■ **Problem**:
Pictures in the entries below are excluded; copy only the lines from the one containing "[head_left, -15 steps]" to the one containing "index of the", both included.

[Source data]
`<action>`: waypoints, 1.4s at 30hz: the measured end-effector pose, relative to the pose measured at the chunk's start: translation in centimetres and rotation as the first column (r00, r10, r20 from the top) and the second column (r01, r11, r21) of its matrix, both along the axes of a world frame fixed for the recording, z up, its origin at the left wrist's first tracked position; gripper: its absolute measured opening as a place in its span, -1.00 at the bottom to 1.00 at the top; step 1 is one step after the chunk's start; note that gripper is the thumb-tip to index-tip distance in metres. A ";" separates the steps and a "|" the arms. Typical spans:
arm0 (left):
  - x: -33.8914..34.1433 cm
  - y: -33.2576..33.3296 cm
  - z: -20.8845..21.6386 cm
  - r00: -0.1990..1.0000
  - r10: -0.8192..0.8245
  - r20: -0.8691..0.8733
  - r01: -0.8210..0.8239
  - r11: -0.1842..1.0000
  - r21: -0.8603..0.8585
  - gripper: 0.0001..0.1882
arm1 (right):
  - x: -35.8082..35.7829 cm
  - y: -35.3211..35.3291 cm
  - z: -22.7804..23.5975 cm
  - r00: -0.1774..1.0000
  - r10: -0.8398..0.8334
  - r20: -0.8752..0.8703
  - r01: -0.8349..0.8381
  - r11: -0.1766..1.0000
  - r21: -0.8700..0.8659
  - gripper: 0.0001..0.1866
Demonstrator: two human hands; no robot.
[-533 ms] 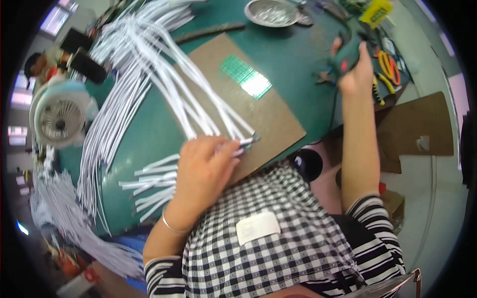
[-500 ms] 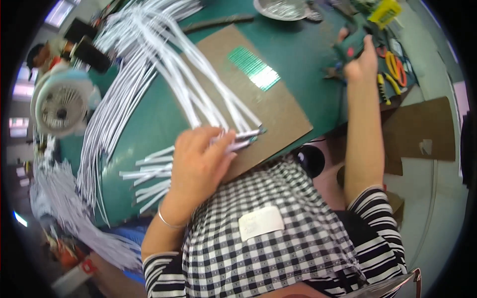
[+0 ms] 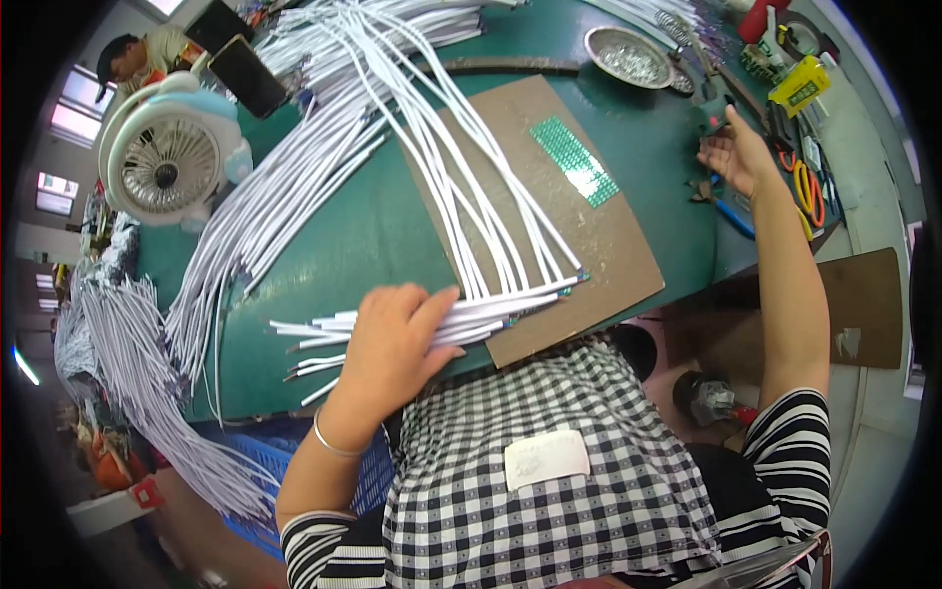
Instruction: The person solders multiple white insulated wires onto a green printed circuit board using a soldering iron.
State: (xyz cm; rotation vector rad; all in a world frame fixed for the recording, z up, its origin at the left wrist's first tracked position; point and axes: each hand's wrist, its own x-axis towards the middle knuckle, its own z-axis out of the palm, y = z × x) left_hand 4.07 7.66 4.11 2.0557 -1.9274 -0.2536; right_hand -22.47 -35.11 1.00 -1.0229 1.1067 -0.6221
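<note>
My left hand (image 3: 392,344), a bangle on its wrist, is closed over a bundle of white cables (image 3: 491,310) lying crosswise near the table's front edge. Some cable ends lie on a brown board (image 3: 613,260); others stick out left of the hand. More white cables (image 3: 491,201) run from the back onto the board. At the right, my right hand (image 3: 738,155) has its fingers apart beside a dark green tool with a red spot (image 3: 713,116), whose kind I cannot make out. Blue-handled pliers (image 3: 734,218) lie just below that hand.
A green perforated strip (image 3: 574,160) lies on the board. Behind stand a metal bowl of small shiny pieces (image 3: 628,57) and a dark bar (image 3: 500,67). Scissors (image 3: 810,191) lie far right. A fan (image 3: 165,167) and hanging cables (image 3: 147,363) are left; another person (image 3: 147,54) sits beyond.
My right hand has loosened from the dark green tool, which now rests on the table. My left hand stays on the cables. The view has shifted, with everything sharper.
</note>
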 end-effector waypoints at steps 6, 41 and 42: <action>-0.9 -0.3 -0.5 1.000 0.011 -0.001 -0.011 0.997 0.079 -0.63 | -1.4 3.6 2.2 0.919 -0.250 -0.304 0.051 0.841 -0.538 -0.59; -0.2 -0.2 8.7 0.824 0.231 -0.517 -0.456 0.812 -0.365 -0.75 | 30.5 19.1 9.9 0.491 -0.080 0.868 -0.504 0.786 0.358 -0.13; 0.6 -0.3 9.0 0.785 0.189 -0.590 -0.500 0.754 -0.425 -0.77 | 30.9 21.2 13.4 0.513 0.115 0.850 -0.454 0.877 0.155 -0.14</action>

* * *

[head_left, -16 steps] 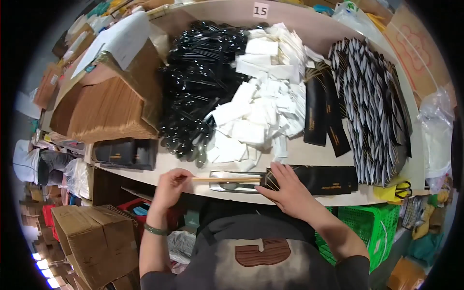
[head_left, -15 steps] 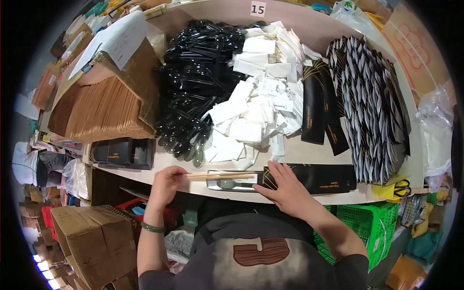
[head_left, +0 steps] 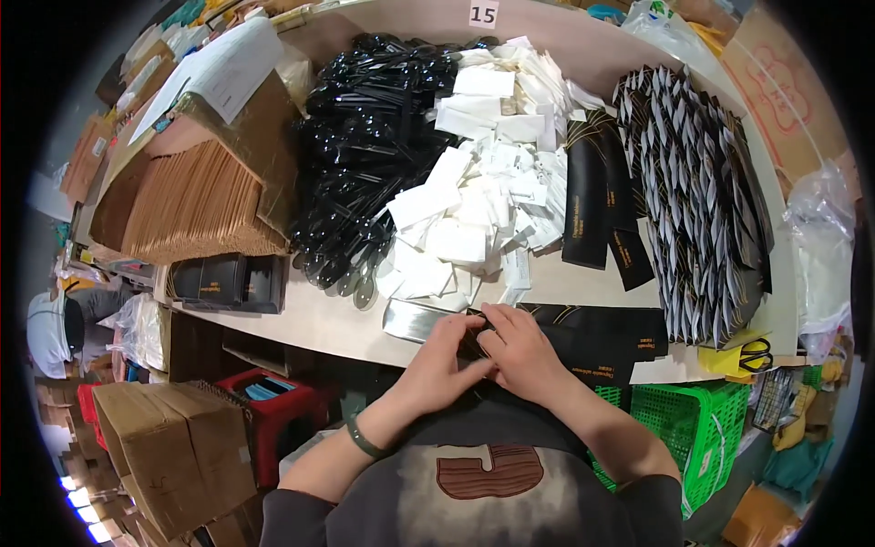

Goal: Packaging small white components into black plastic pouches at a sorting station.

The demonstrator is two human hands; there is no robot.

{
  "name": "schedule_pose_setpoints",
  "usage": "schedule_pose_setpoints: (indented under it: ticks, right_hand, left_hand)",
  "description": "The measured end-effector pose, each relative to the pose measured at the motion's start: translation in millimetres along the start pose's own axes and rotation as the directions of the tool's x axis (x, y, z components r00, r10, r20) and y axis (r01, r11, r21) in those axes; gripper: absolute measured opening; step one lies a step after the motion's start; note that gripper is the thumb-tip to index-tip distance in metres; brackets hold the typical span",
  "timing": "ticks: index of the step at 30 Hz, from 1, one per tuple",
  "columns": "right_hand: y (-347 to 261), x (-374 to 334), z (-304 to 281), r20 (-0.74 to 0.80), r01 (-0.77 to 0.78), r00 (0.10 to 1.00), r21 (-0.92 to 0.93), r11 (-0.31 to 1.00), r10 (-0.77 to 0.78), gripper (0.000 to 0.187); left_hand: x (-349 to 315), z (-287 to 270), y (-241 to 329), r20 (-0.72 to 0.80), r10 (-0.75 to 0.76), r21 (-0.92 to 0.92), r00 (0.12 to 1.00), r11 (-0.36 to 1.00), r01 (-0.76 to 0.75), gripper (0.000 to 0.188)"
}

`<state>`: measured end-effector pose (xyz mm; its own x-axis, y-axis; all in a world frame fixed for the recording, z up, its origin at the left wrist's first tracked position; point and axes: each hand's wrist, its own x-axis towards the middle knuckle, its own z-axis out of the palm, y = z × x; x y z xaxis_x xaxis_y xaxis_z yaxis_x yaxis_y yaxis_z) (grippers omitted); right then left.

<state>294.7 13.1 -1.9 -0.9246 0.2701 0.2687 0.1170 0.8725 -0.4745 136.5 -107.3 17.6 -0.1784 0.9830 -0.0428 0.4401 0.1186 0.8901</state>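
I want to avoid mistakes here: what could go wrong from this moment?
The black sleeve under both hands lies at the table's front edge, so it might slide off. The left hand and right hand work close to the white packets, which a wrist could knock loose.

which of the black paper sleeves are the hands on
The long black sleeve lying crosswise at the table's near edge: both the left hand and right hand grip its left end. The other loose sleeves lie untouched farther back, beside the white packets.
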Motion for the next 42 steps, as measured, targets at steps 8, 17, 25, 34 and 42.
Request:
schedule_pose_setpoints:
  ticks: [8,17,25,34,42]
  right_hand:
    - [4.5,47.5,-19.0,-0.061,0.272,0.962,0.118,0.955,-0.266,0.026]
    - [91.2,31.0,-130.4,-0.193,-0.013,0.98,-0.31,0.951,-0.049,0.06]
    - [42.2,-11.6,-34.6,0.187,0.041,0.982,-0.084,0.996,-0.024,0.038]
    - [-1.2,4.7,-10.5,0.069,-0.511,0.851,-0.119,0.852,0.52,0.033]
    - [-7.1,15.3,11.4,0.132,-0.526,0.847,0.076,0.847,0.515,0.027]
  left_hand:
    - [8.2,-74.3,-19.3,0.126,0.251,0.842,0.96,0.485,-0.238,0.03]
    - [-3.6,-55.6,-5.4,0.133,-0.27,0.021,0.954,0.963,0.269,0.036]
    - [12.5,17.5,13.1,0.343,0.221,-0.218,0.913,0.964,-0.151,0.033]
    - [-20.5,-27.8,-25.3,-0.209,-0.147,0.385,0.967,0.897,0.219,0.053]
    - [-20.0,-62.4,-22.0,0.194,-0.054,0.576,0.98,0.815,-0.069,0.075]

■ **Output of the task**:
[head_left, -15 steps] 
[head_left, +0 steps] 

Goal: Packaging small white components into black plastic pouches at a sorting station.

The demonstrator is two human hands; there is no robot.

{
  "name": "schedule_pose_setpoints",
  "usage": "schedule_pose_setpoints: (indented under it: ticks, right_hand, left_hand)",
  "description": "The measured end-effector pose, each relative to the pose measured at the motion's start: translation in millimetres along the start pose's own axes and rotation as the directions of the tool's x axis (x, y, z components r00, r10, r20) and y axis (r01, r11, r21) in those axes; gripper: absolute measured opening; step one lies a step after the motion's start; note that gripper is the thumb-tip to index-tip distance in metres; brackets hold the typical span",
  "timing": "ticks: index of the step at 30 Hz, from 1, one per tuple",

What appears above is the full answer.